When I'm wearing my glum glasses all that stuff gathering dust in my museum looks like reciepts for time wasted. The ideas didn't pan out, for one reason or the other. The designs were off, the wood wouldn't work the way I wanted, the outcome didn't match my vision, the world wasn't ready -- as many reasons as there are relics. When I'm in a funk, walking through that collection makes me feel like everything I've ever tried has failed. I contemplate renting a dumpster from the city and getting rid of the whole lot. I never do that because when I'm down I have no energy for creating or destroying.

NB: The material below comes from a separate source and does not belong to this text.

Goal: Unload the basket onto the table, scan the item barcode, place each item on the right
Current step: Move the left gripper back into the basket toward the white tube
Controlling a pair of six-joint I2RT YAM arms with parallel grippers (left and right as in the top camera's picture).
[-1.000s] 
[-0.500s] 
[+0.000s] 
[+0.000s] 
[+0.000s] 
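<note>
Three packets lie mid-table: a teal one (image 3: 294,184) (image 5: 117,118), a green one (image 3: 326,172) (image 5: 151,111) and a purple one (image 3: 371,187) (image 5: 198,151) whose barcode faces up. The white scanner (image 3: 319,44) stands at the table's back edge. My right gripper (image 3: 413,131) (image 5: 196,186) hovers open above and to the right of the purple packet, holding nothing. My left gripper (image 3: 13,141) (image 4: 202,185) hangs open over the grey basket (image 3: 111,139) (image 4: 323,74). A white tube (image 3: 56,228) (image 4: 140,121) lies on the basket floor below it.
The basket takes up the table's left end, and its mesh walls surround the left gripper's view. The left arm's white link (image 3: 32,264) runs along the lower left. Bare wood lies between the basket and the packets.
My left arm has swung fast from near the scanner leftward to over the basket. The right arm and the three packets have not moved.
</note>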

My museum survives, by default, and is there for me when my spirits rise to where they belong. Then I walk among the exhibits and see something more than failure. I tried something, it didn't quite work out, but I learned something in the bargain. We may fail when we set our goals too high but do we really succeed when we set our goals too low? Like, "I bet I can stack this beer can on top of another" compared to "I think I'll carve an operating grand piano out of a single piece of wood".

I think I'll go carve myself a piano.

Thursday, September 27, 2007

Wizened Man

My brain operates a little like a computer. No, wait. Computers operate a little like my brain, since my brain was here first. ENIAC was rolled out in 1946, a year after I rolled out, so I'll claim some credit as the inspiration for the electric brain.

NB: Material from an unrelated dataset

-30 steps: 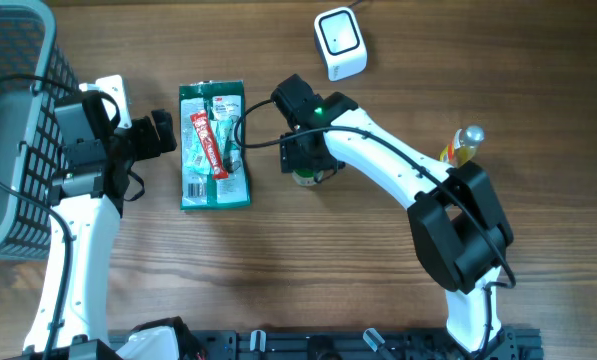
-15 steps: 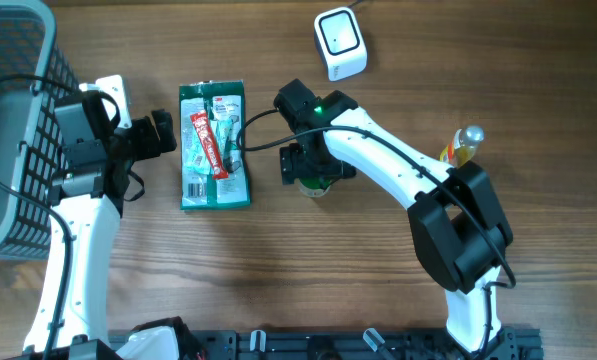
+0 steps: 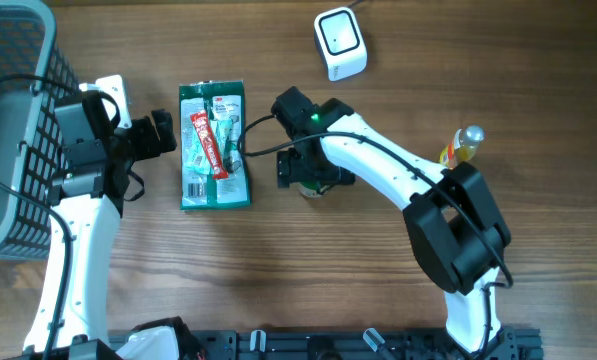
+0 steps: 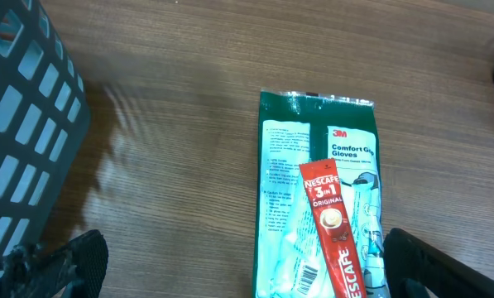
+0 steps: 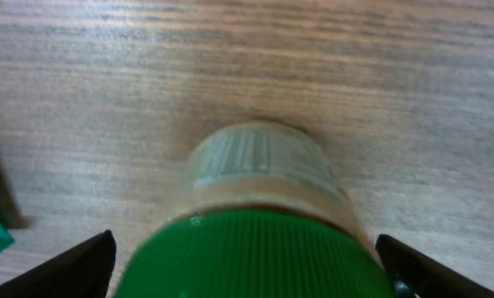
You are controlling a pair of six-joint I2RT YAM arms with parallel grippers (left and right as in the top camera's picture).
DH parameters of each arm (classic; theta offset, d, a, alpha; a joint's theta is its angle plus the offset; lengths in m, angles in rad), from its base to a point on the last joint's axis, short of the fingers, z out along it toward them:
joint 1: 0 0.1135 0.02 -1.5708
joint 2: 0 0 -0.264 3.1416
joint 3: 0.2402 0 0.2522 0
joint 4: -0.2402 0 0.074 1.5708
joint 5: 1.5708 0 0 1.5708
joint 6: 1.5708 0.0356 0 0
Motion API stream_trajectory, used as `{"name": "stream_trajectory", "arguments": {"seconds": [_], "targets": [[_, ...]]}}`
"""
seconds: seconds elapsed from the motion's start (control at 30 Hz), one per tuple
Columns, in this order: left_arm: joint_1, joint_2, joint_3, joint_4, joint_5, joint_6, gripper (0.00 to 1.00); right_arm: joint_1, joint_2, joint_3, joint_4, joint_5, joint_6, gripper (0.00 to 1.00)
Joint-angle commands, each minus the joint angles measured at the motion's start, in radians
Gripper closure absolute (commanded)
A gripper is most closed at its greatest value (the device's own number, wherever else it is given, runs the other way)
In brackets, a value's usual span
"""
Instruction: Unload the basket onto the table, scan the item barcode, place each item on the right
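A jar with a green ribbed lid [image 5: 255, 257] and a pale label [image 5: 259, 161] fills the right wrist view, lid towards the camera, resting on the wooden table. My right gripper [image 5: 248, 273] is open, one finger on each side of the lid with gaps between. From overhead the right gripper [image 3: 314, 172] covers most of the jar [image 3: 314, 192]. The white scanner [image 3: 340, 42] sits at the far edge. My left gripper [image 3: 164, 133] is open and empty beside a green glove pack [image 4: 321, 190].
A red Nescafe sachet [image 4: 333, 223] lies on the glove pack [image 3: 214, 150]. A grey mesh basket [image 3: 8, 120] stands at the left edge, close behind the left arm. A small yellowish bottle [image 3: 462, 145] stands to the right of the right arm.
My right gripper's jaws have spread wide apart around the jar, and the gripper shifted slightly toward the near side. The left arm and the glove pack have not moved.
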Motion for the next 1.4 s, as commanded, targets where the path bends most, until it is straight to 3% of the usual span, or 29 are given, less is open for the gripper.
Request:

Anyway, at any given time I have three or four or fifteen threads of thought whirling in my head; multitasking is what we call it. One thread that runs pretty much continuously someplace in the back of my mind is what the heck am I going to do with the rest of my life? The whole idea of rest of my life is sort of new to me; my favorite imaginary teeshirt says "So far I'm immortal". I once considered life to be infinite, and suddenly I'm not so sure about that.

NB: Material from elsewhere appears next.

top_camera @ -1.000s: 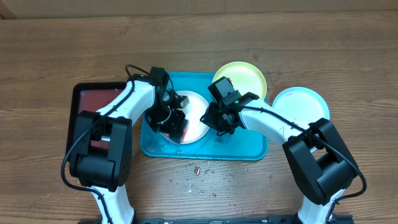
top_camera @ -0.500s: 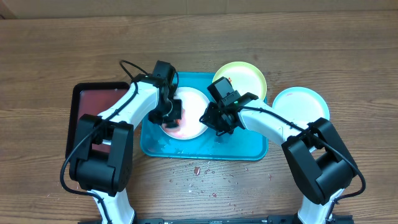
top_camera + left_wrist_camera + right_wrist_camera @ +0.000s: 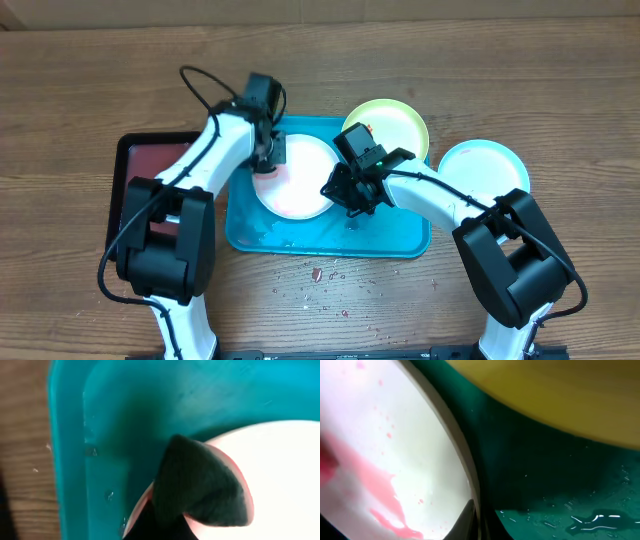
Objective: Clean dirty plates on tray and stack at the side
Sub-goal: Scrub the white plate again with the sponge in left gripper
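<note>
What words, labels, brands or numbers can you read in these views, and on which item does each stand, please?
None: no readable text in any view.
The turquoise rectangular plastic tray, white round plastic plate, yellow-green round plate, light-blue round plate and black tray with reddish inside show no legible markings.

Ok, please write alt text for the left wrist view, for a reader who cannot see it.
A dark sponge lies over the rim of a white plate, with a pink smear along the sponge's edge. The plate sits in a turquoise tray; the wooden table shows at the left.
</note>
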Available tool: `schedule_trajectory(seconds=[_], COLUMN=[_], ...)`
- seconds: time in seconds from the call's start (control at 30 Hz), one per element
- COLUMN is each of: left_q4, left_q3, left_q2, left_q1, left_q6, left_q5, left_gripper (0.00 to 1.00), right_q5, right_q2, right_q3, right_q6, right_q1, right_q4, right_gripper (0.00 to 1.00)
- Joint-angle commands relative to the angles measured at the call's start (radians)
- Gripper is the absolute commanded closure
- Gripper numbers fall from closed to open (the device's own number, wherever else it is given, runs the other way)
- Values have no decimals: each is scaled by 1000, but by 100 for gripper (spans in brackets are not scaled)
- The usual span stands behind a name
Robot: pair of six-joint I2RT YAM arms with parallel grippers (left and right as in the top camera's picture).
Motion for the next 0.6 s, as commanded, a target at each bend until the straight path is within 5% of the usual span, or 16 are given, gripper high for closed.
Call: schedule_trajectory(seconds=[0.0, 0.3, 0.57], left_q4=[-102, -340, -376], left_q3=[207, 482, 432], left_q2=[0, 0, 0], left_q1=[18, 18, 17], left_q6=[72, 72, 71], left_q5=[101, 103, 105], left_gripper=[96, 96, 96], right_q5=[6, 18, 448], right_q2=[13, -37, -208], right_q3=[-7, 32, 74], right_q6=[-34, -159, -266], right_q1=[-1, 3, 133], right_q4=[-17, -66, -234], right_gripper=[96, 96, 96])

But if not infinite, life's length certainly is uncertain. That makes retirement planning very difficult, both in finances and opportunities. When to take that trip to Paris, the Alaska cruise, the South Pole trek? How to spend the nest egg: scrambled, fried or slowly slowly poached? It's a problem, and it's consuming a chunk of processing power in my little brain and likely the brains of other upper middle agers.

Wouldn't it be nice to know the time of our departure, to have it posted on a monitor like they do at the airport? Fred Wilson...departing 4/13/2025 ... on schedule. That would work for me. I could get my ducks in a row, blow through as much of my kid's inheritance as possible, tell some people what I really think of them, and have my best suit cleaned and pressed. How civilized it would be, and how simple it would make life, if we could know beforehand when our clock would tick its last tock.

So then I start to think about this little wizened man in rumpled clothes, likely of gypsy stock, who wanders town to town selling slips of paper to the gullible and the curious, promising for a pittance that one secret we'd all (secretly) like to know. How well would his business thrive? How many would buy that slip of paper? How many would unfold it?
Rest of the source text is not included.